Reputation: 85
I am currently doing some exercises with Kernel Density Estimation and I am trying to run this piece of code:
from sklearn.datasets import load_digits
from sklearn.model_selection import GridSearchCV
digits = load_digits()
bandwidths = 10 ** np.linspace(0, 2, 100)
grid = GridSearchCV(KDEClassifier(), {'bandwidth': bandwidths}, cv=3)
grid.fit(digits.data, digits.target)
scores = [val.mean_validation_score for val in grid.cv_results_]
but as the title says I get an
---------------------------------------------------------------------------
AttributeError Traceback (most recent call last)
<ipython-input-29-15a5f685e6d6> in <module>
8 grid.fit(digits.data, digits.target)
9
---> 10 scores = [val.mean_validation_score for val in grid.cv_results_]
<ipython-input-29-15a5f685e6d6> in <listcomp>(.0)
8 grid.fit(digits.data, digits.target)
9
---> 10 scores = [val.mean_validation_score for val in grid.cv_results_]
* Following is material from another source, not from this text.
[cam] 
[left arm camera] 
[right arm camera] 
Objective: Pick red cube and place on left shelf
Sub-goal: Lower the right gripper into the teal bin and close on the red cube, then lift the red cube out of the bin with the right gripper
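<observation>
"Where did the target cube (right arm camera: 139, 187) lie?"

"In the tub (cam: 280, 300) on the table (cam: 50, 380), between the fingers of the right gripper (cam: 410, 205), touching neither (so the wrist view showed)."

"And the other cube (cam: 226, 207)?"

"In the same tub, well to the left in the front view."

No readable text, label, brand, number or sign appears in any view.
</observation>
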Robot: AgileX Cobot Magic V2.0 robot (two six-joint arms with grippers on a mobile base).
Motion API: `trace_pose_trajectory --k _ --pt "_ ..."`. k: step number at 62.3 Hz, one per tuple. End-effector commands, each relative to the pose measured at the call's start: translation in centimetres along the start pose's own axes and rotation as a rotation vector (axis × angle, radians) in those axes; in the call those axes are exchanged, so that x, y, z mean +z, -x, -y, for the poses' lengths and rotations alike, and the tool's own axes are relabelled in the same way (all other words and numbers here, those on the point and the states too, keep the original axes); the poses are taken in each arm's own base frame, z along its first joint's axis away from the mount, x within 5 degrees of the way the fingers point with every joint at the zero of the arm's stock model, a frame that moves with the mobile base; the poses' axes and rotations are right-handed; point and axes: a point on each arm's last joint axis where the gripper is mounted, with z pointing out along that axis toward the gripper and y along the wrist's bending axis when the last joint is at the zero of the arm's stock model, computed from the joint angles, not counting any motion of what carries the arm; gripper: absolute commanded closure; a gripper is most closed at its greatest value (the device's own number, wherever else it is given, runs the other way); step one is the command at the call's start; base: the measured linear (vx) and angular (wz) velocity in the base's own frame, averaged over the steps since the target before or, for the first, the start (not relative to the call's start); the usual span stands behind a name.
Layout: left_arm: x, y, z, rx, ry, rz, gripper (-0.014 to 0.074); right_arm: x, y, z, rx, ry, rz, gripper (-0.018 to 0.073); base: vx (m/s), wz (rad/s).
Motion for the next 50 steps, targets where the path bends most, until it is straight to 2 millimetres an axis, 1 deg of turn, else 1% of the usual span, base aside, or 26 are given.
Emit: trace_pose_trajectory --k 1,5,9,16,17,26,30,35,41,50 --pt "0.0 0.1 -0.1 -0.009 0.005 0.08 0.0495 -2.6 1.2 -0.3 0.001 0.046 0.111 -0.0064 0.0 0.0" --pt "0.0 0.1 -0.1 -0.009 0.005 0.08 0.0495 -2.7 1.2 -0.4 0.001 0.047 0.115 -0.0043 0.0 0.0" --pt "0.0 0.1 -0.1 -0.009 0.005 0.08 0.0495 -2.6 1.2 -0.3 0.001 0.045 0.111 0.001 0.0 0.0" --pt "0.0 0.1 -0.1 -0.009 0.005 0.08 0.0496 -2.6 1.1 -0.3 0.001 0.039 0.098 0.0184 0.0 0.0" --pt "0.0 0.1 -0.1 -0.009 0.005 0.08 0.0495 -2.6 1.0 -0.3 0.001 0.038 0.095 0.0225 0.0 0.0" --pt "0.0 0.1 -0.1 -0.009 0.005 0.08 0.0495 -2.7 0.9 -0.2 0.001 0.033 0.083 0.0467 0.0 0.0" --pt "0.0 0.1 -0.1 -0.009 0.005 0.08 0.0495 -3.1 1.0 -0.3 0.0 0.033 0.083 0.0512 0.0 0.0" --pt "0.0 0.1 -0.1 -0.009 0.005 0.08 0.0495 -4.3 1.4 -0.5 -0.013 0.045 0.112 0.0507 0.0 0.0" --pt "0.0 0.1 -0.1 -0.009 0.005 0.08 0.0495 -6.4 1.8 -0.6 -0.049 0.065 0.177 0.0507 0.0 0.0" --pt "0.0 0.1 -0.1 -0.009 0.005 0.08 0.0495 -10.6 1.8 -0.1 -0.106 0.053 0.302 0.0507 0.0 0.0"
AttributeError: 'str' object has no attribute 'mean_validation_score'
regarding mean_validation_score and I don't understand why. The code is directly out of a book with a few changes due running an up to date scikit learn package. Here is the original code snipet:
from sklearn.datasets import load_digits
from sklearn.grid_search import GridSearchCV
digits = load_digits()
bandwidths = 10 ** np.linspace(0, 2, 100)
grid = GridSearchCV(KDEClassifier(), {'bandwidth': bandwidths})
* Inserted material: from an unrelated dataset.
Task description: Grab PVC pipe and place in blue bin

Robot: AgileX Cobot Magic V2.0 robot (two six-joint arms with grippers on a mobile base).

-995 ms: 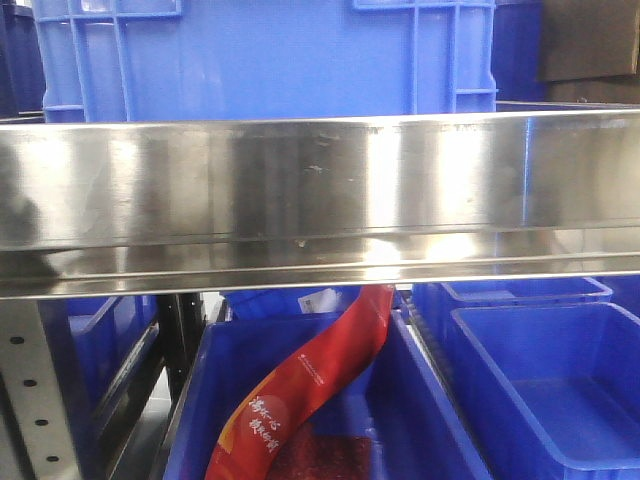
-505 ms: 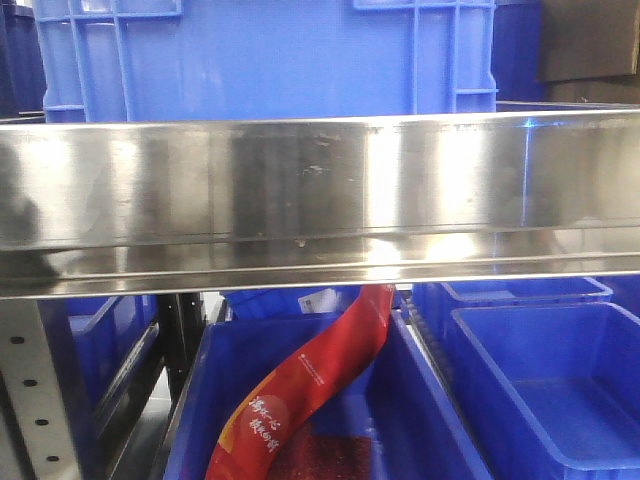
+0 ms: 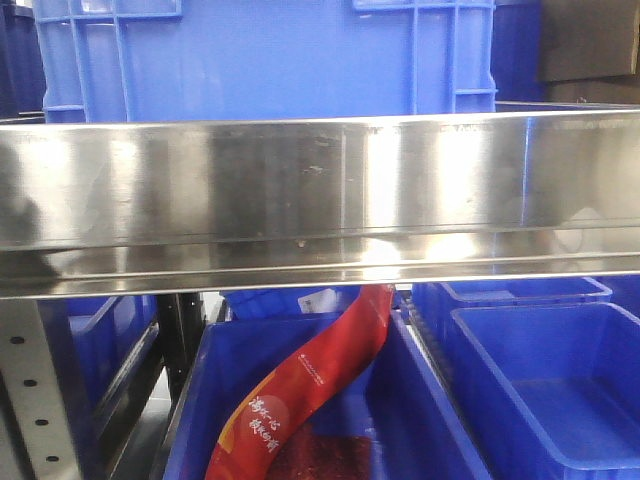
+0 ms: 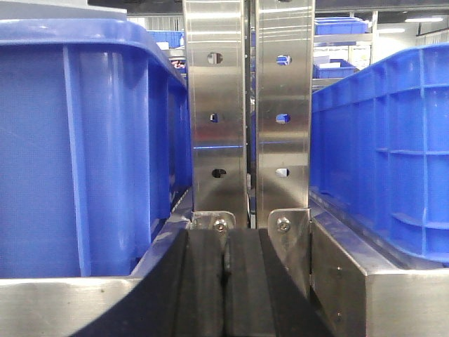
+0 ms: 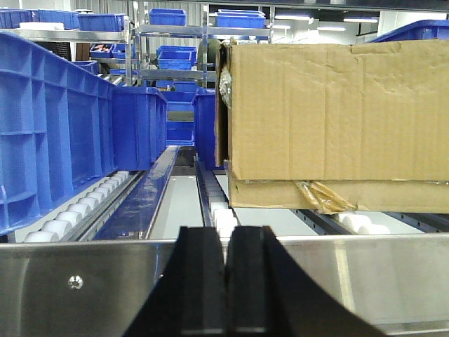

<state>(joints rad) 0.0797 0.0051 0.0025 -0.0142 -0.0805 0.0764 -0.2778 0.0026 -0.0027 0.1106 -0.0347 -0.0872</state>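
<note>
From the front view I see a steel shelf rail (image 3: pixel 320 195) across the middle, a blue bin (image 3: pixel 545 385) lower right and a red package (image 3: pixel 310 385) bottom centre. I cannot find the PVC pipe anywhere. My left gripper (image 4: pixel 224 281), bottom centre, is pressed together before two steel uprights (image 4: pixel 249 105). My right gripper (image 5: pixel 228 281) is likewise pressed together below a cardboard box (image 5: pixel 337 119).

red packet (image 3: pixel 310 385) | steel shelf rail (image 3: pixel 320 190) | cardboard box (image 5: pixel 337 119)
</note>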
grid.fit(digits.data, digits.target)
scores = [val.mean_validation_score for val in grid.grid_scores_]
EDIT:
Forgot to add how bandwiths is defined:
from sklearn.base import BaseEstimator, ClassifierMixin
class KDEClassifier(BaseEstimator, ClassifierMixin):
"""Bayesian generative classification based on KDE
Parameters
----------
bandwidth : float
the kernel bandwidth within each class
kernel : str
the kernel name, passed to KernelDensity
"""
def __init__(self, bandwidth=1.0, kernel='gaussian'):
self.bandwidth = bandwidth
self.kernel = kernel
def fit(self, X, y):
self.classes_ = np.sort(np.unique(y))
training_sets = [X[y == yi] for yi in self.classes_]
self.models_ = [KernelDensity(bandwidth=self.bandwidth,
kernel=self.kernel).fit(Xi)
for Xi in training_sets]
self.logpriors_ = [np.log(Xi.shape[0] / X.shape[0])
for Xi in training_sets]
return self
def predict_proba(self, X):
logprobs = np.array([model.score_samples(X)
for model in self.models_]).T
result = np.exp(logprobs + self.logpriors_)
return result / result.sum(1, keepdims=True)
def predict(self, X):
return self.classes_[np.argmax(self.predict_proba(X), 1)]
Upvotes: 1
Views: 456
Reputation: 538
It's simple, I also face the same problem, Just replace this line-
scores = [val.mean_test_score for val in grid.cv_results_]
with
scores = grid.cv_results_.get('mean_test_score').tolist()
Because, 'mean_test_score' is depricated and grid.cv_results_ is in dict format.
Upvotes: 1
Reputation: 655
The documentation of the object GridSearchCV
specifies that the attribute cv_results_
is a dictionary, therefore, iterating over a python dictionary returns the strings of the keys as you can se here.
My recommendation is to specify at the GridSearchCV
constructor the scoring
you want to use and then have a look at the cv_results_
dictionary.
Hope it helps.
Upvotes: 0